– И что же по поводу тактики на данный эпизод нашей жизни, вы не договорили? – Жолкевский привстал в стременах.
– А вот смотрите. Половину своих людей я брошу на Авраамиевские ворота. Там завяжется бой. Тупые варвары наверняка перебросят силы с Копытецкой башни им в помощь. А вот тут я и ударю. В аккурат туда, откуда их силы будут переброшены и оголится фронт.
– План превосходен, пан. Я одобряю. Желаю вам нагулять отменный аппетит. – Жолкевский тронул шпорами коня и поехал на холм, чтобы посмотреть военный спектакль сверху.
В шуме разворачивающейся атаки гетман не услышал, как сзади подъехал Сапега. Оттого и кособоко вздрогнул, услышав его голос.
– Пан гетман, вы несете полную ответственность за потери в живой силе. – Канцлер сидел на коне, сильно ссутулившись, стараясь не смотреть на происходящее под стенами.

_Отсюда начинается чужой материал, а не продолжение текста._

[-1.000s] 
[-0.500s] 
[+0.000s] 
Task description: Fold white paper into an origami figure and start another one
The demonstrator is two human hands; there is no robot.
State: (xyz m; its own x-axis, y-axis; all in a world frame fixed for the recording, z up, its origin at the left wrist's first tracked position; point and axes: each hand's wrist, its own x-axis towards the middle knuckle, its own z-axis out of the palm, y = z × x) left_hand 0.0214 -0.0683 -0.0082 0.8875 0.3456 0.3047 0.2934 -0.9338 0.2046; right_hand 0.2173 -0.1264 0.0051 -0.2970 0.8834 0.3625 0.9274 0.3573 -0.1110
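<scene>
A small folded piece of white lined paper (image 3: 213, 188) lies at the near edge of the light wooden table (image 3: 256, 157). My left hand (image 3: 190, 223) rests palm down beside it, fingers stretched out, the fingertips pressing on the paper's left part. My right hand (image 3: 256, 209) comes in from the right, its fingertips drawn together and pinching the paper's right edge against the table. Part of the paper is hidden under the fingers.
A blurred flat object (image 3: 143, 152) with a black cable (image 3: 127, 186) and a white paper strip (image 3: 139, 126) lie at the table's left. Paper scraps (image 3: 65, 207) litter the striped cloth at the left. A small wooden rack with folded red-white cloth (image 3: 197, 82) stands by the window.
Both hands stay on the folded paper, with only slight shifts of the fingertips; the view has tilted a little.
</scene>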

– Уж вам-то, канцлер, доподлинно известно, что рыть землю, подобно кротам, куда как разумнее. – В слово «разумнее» гетман попытался вложить всю свою брезгливость, которую испытывал к собеседнику.
– Вы не расскажете, что случилось с вашей лошадью? – Канцлер кривовато улыбнулся.
– У меня был конь. Конь. А не какая-то там лошадь! Вот за него они, – гетман указал рукой в сторону города, – они мне отдельно заплатят.
– Я очень надеюсь, что это произойдет скоро и без лишних потерь. Хотя в отношении такой проблемы, как убитые и раненые, у вас свой взгляд!
– У меня где-то завалялись надушенные шелковые платки, пан канцлер. Я их вам подарю сегодня в Смоленске за обедом от всей души.
– Они мне понадобятся в том случае, когда тысячи тел будут издавать на поле запах тления. Приму, дорогой гетман.
– Как же вы мне надоели, канцлер! Идите займитесь своими подземными галереями. Победители туда вам отнесут яства!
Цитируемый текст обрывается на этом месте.